▶ WORK REQUEST
Among the records that follow, find the line with "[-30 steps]" and the line with "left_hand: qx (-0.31". Set down those lines and all lines between them exactly, without adding anything.

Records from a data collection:
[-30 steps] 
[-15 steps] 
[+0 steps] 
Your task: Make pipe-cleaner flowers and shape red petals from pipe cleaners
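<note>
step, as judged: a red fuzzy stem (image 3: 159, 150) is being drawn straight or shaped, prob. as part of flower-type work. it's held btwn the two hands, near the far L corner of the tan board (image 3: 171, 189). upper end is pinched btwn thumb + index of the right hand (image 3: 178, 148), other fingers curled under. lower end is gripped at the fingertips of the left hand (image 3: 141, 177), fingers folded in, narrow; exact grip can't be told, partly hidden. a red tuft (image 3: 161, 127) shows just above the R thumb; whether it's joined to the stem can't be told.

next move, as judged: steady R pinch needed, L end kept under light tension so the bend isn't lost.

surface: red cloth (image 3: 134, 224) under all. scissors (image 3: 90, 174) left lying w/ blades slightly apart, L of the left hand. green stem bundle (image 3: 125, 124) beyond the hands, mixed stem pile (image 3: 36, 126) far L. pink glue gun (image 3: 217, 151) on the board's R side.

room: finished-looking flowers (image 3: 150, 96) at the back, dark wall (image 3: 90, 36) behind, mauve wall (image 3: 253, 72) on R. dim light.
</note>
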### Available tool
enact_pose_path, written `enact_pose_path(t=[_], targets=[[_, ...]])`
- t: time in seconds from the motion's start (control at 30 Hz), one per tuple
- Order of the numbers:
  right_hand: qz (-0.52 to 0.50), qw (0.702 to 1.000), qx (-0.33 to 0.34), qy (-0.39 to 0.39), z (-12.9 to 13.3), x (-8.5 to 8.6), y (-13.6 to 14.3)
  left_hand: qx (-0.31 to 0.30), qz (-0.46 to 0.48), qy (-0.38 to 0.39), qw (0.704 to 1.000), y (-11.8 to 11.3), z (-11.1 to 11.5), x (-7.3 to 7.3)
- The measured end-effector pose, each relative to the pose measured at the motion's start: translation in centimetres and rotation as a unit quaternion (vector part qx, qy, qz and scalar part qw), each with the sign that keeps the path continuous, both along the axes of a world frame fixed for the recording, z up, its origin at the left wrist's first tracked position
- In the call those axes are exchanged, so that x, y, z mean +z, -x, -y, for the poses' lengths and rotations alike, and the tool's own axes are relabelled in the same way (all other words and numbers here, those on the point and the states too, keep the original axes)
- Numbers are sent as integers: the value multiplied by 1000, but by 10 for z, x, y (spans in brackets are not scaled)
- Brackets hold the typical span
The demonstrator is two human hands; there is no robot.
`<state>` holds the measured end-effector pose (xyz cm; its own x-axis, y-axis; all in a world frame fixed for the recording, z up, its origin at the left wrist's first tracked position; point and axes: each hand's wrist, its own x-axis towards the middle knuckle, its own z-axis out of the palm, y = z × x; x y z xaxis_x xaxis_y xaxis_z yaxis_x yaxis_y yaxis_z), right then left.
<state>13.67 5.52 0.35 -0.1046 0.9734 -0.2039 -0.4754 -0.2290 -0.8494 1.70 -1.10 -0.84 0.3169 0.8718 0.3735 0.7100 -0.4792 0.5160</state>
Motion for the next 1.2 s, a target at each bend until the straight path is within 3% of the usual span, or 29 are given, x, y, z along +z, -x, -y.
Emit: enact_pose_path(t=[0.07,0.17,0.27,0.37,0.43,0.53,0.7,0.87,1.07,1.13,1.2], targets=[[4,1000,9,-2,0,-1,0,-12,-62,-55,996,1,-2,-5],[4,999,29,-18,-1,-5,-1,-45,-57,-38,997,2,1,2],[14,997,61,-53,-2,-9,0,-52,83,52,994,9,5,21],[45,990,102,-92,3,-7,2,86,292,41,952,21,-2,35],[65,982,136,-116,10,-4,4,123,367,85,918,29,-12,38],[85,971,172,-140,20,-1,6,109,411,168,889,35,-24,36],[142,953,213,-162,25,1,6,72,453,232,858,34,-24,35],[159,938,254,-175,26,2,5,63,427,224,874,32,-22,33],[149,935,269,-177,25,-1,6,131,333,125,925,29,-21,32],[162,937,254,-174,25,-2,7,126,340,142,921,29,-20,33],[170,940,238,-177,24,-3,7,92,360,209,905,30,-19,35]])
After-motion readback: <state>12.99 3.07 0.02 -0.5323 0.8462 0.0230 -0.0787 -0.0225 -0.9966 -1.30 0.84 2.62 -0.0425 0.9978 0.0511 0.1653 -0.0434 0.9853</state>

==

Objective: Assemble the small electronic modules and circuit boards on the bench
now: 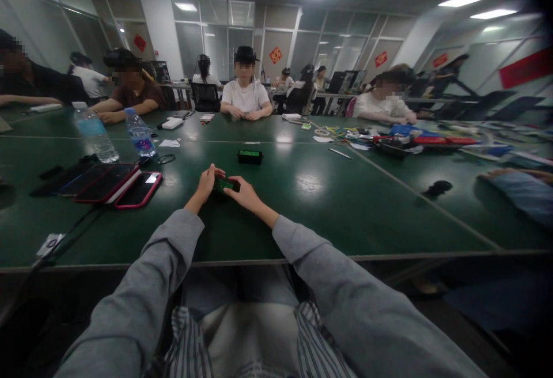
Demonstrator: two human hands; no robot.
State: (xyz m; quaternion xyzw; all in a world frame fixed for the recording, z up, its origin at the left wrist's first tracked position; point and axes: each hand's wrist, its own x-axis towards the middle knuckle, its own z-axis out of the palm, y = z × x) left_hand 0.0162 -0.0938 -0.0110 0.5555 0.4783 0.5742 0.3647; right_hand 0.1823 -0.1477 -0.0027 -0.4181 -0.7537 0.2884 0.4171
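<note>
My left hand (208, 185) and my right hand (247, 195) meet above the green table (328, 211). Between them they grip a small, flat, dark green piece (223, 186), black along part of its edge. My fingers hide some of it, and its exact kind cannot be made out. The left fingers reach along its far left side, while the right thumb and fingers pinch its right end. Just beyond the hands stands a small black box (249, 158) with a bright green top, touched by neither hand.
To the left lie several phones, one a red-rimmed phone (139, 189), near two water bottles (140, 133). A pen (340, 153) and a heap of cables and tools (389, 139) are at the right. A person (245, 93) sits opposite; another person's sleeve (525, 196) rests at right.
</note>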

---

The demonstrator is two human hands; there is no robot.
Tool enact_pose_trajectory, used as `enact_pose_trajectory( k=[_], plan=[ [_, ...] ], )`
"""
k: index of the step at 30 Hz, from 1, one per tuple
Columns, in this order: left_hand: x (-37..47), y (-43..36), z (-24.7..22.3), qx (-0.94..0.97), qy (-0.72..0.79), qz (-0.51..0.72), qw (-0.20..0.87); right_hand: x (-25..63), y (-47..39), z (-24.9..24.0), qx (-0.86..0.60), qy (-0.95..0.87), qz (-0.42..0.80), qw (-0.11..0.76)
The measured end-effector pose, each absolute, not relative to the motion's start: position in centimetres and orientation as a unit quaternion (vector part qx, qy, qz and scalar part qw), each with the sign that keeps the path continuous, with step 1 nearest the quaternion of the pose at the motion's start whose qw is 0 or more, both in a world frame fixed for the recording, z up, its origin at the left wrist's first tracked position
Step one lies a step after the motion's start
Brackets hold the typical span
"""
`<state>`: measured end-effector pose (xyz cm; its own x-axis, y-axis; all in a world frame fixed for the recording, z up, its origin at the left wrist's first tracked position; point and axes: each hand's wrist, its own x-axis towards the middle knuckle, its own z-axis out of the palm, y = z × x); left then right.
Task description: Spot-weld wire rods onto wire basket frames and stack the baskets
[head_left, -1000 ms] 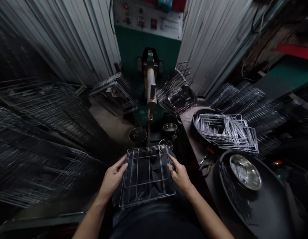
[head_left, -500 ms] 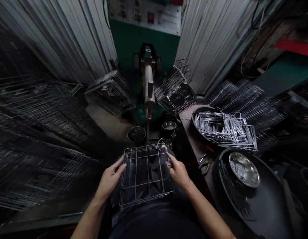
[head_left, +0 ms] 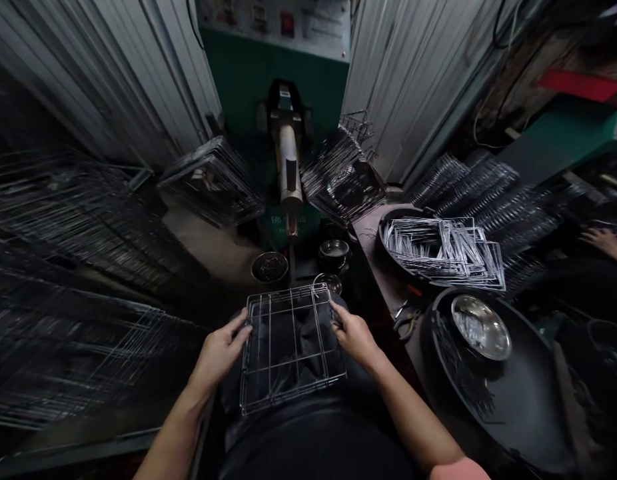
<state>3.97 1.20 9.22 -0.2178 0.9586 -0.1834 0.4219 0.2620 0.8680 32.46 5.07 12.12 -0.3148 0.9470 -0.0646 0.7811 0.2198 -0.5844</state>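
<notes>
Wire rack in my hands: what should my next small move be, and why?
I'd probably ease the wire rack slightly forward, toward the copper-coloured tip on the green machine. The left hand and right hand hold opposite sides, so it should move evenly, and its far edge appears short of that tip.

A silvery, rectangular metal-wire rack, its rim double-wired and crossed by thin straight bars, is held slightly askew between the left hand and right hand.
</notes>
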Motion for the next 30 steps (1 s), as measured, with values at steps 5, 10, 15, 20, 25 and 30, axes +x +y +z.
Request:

▶ PROBLEM SOLUTION
[-30 steps] 
[-15 steps] 
[+0 steps] 
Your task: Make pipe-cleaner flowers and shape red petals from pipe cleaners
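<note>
step, as judged: a red fuzzy stem (image 3: 159, 150) is being drawn straight or shaped, prob. as part of flower-type work. it's held btwn the two hands, near the far L corner of the tan board (image 3: 171, 189). upper end is pinched btwn thumb + index of the right hand (image 3: 178, 148), other fingers curled under. lower end is gripped at the fingertips of the left hand (image 3: 141, 177), fingers folded in, narrow; exact grip can't be told, partly hidden. a red tuft (image 3: 161, 127) shows just above the R thumb; whether it's joined to the stem can't be told.

next move, as judged: steady R pinch needed, L end kept under light tension so the bend isn't lost.

surface: red cloth (image 3: 134, 224) under all. scissors (image 3: 90, 174) left lying w/ blades slightly apart, L of the left hand. green stem bundle (image 3: 125, 124) beyond the hands, mixed stem pile (image 3: 36, 126) far L. pink glue gun (image 3: 217, 151) on the board's R side.

room: finished-looking flowers (image 3: 150, 96) at the back, dark wall (image 3: 90, 36) behind, mauve wall (image 3: 253, 72) on R. dim light.
</note>
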### Available tool
enact_pose_path, written `enact_pose_path(t=[_], targets=[[_, ...]])`
- t: time in seconds from the motion's start (control at 30 Hz), one per tuple
- Order of the numbers:
  right_hand: qz (-0.52 to 0.50), qw (0.702 to 1.000), qx (-0.33 to 0.34), qy (-0.39 to 0.39), z (-12.9 to 13.3), x (-8.5 to 8.6), y (-13.6 to 14.3)
  left_hand: qx (-0.31 to 0.30), qz (-0.46 to 0.48), qy (-0.38 to 0.39), qw (0.704 to 1.000), y (-11.8 to 11.3), z (-11.1 to 11.5), x (-7.3 to 7.3)

This output has been given in full.